**TASK STATEMENT:**
Without including any pictures, reproduce all the lines below word for word.

**COLLECTED DATA:**
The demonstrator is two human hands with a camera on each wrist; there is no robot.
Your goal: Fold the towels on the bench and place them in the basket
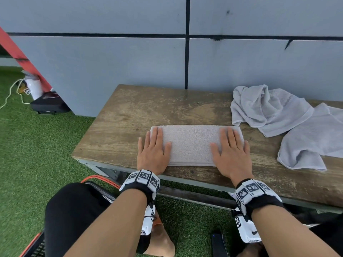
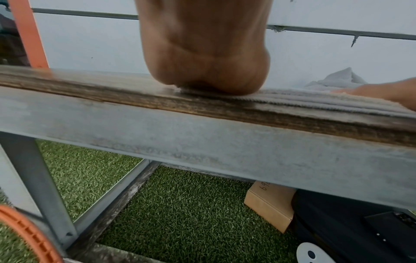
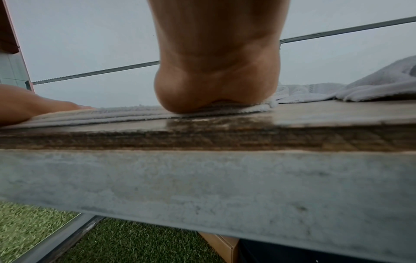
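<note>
A light grey towel [image 1: 191, 143], folded into a long flat rectangle, lies near the front of the wooden bench [image 1: 130, 115]. My left hand [image 1: 153, 147] presses flat on its left end with straight fingers. Flat on its right end lies my right hand [image 1: 230, 147], fingers straight too. In the left wrist view the heel of my left hand [image 2: 207, 71] sits on the folded towel [image 2: 315, 101]. The right wrist view shows the heel of my right hand [image 3: 216, 85] on the towel [image 3: 112, 113]. An orange-rimmed basket [image 1: 101, 179] stands on the grass below the bench's left front, mostly hidden by my leg.
Two crumpled grey towels [image 1: 267, 106] [image 1: 311, 140] lie on the bench's right part. A grey panelled wall [image 1: 130, 58] backs the bench. Under the bench are a cardboard box [image 2: 270, 204] and a black bag [image 2: 351, 227]. Green artificial grass [image 1: 37, 145] covers the ground.
</note>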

**OUTPUT BELOW:**
The demonstrator is two human hands with a camera on each wrist; there is no robot.
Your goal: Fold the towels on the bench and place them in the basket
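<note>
A light grey towel [image 1: 191, 143], folded into a long flat rectangle, lies near the front of the wooden bench [image 1: 130, 115]. My left hand [image 1: 153, 147] presses flat on its left end with straight fingers. Flat on its right end lies my right hand [image 1: 230, 147], fingers straight too. In the left wrist view the heel of my left hand [image 2: 207, 71] sits on the folded towel [image 2: 315, 101]. The right wrist view shows the heel of my right hand [image 3: 216, 85] on the towel [image 3: 112, 113]. An orange-rimmed basket [image 1: 101, 179] stands on the grass below the bench's left front, mostly hidden by my leg.
Two crumpled grey towels [image 1: 267, 106] [image 1: 311, 140] lie on the bench's right part. A grey panelled wall [image 1: 130, 58] backs the bench. Under the bench are a cardboard box [image 2: 270, 204] and a black bag [image 2: 351, 227]. Green artificial grass [image 1: 37, 145] covers the ground.
</note>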

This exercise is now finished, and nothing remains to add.